Anne Milton, minister for women and for skills and apprenticeships, , said that despite the passing of the Equal Pay Act nearly 50 years ago too many women were still held back in their careers.
“The pay gap won’t close on its own, we all need to take action to make sure we address this,” she said. “That is why we have introduced a legal requirement for all large employers to publish their gender pay and bonus data by April 2018. I’m pleased that some of our top companies are leading the way and have already reported. By shining a light on where there are gaps they can take action to address it.”
Laura Davies enjoyed her job in retail. She wanted to do more training, push herself further and earn more money, but when she became pregnant aged 20 she found that many of the avenues were closed off.
“When my employers found out I was pregnant they made things very hostile, they didn’t want me to stay,” she says. “So I had no choice but to leave.”

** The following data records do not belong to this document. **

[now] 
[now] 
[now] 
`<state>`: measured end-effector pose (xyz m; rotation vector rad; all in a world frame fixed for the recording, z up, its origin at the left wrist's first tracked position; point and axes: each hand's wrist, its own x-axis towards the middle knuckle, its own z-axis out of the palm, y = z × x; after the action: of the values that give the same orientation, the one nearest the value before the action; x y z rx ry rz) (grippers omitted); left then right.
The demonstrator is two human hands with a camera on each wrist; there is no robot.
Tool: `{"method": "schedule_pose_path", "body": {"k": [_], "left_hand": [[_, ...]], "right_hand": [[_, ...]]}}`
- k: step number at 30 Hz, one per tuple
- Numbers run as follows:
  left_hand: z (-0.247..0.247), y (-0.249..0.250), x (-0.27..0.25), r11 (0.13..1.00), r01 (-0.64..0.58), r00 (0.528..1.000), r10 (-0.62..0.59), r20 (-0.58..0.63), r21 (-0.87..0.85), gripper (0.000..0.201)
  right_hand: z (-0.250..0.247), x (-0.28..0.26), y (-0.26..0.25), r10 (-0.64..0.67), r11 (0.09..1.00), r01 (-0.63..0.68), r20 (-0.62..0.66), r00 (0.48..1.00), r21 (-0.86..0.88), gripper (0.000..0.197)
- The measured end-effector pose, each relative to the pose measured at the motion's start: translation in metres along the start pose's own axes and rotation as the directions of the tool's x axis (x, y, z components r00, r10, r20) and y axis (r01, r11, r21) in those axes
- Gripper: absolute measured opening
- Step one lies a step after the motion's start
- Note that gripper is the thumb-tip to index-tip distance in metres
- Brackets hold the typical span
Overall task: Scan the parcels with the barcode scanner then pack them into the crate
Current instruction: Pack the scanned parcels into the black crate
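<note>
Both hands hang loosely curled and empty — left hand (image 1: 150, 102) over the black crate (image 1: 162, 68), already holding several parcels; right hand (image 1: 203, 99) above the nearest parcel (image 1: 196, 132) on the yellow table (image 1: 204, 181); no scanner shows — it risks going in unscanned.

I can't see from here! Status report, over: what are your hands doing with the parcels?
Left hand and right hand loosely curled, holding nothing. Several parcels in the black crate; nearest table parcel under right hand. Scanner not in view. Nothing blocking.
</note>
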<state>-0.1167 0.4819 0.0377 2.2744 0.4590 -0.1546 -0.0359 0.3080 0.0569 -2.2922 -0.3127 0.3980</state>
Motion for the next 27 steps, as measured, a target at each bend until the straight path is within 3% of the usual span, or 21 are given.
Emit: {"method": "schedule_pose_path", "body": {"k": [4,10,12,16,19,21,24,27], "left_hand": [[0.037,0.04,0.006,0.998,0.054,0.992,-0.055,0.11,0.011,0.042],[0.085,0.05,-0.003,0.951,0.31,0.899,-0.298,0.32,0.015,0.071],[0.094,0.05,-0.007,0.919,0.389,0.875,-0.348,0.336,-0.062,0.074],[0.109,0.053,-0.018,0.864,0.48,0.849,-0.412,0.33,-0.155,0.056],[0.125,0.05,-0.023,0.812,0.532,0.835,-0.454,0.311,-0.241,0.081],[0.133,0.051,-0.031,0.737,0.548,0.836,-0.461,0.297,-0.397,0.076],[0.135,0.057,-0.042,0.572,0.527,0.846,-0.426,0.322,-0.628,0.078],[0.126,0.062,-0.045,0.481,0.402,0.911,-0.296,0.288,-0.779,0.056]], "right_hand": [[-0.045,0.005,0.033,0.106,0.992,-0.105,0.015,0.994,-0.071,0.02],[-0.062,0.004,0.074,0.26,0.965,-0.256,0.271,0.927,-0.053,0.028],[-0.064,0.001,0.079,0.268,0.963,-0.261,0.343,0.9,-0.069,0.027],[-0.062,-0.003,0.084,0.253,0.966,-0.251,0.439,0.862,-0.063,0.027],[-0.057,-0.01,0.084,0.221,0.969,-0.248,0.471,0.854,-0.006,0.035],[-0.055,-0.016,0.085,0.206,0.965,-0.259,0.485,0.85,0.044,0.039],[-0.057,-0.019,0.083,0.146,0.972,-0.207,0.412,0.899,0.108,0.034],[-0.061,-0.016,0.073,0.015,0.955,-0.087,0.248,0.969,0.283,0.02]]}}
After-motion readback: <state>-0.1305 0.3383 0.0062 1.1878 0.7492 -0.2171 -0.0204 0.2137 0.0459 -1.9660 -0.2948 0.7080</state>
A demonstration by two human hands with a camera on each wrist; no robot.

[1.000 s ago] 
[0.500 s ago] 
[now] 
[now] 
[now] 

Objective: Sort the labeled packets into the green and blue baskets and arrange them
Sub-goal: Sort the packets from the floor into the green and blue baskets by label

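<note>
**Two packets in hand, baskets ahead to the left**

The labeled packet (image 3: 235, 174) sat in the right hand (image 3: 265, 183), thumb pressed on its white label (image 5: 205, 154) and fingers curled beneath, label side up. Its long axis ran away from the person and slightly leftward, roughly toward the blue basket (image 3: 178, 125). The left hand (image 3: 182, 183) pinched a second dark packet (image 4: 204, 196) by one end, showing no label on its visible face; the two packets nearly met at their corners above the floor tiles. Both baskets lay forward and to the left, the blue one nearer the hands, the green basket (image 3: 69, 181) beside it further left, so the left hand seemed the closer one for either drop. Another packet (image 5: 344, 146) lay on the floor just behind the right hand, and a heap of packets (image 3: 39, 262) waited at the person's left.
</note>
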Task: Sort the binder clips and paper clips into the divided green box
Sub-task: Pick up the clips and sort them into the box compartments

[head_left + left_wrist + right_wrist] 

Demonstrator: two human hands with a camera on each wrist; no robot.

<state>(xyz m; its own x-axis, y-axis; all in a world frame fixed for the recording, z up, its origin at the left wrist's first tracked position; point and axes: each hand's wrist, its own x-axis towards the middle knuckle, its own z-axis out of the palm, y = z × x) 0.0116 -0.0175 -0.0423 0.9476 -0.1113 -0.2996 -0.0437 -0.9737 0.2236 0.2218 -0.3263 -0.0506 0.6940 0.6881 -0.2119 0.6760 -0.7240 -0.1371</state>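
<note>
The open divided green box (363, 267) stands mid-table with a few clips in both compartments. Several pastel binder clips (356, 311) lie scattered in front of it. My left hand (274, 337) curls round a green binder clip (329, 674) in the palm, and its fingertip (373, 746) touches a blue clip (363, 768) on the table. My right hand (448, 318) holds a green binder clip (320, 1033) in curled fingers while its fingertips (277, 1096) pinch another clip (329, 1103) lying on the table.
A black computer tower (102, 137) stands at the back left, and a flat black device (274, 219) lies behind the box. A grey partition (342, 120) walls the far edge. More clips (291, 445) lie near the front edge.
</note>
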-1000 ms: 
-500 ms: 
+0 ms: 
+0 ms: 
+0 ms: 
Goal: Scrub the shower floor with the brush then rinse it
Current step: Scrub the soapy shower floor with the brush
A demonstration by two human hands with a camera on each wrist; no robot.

Until recently, Davies, now 27, was working part-time, but found that her childcare responsibilities meant she could not go on to a higher level of pay. “I left at the end of July in my last job, they refused flexible working and they turned me down for promotion because they thought I was not committed, which wasn’t true. Now I’m self employed because I think it’s the only way I’m going to get ahead.”
She, and friends, she said, who were also young mothers, felt the odds were stacked against them.
“Most people think the wage gap is comparing the same wage in the same job, but young mums work lower paid jobs, which don’t have the potential for progression, aren’t flexible enough [for trying] new things or training courses,” she says.
The options open to young women, with or without children, in lower-paid work, are a frustration, she says, adding that even at apprenticeship level jobs dominated by women are paid and valued less.
“There is a mentality that young mums aren’t hard workers, but my friends are some of the hardest working I know,” she adds. “Especially being young you have to work so much harder to prove that you can do it.”
Davies now works from home as an online marketer, working hours that fit around looking after her son. But she feels as if several employers have failed to see, and help her realise, her potential.
“I feel the way jobs are set up has held me back. Billions of hours are being wasted because mums aren’t being used to their potential. Why can’t employers find a flexible way of working? I’d have loved the potential to progress in my retail job, but because I worked part-time and I was a new mum they didn’t feel I was the fit … I had to do it myself and push myself up the ladder.”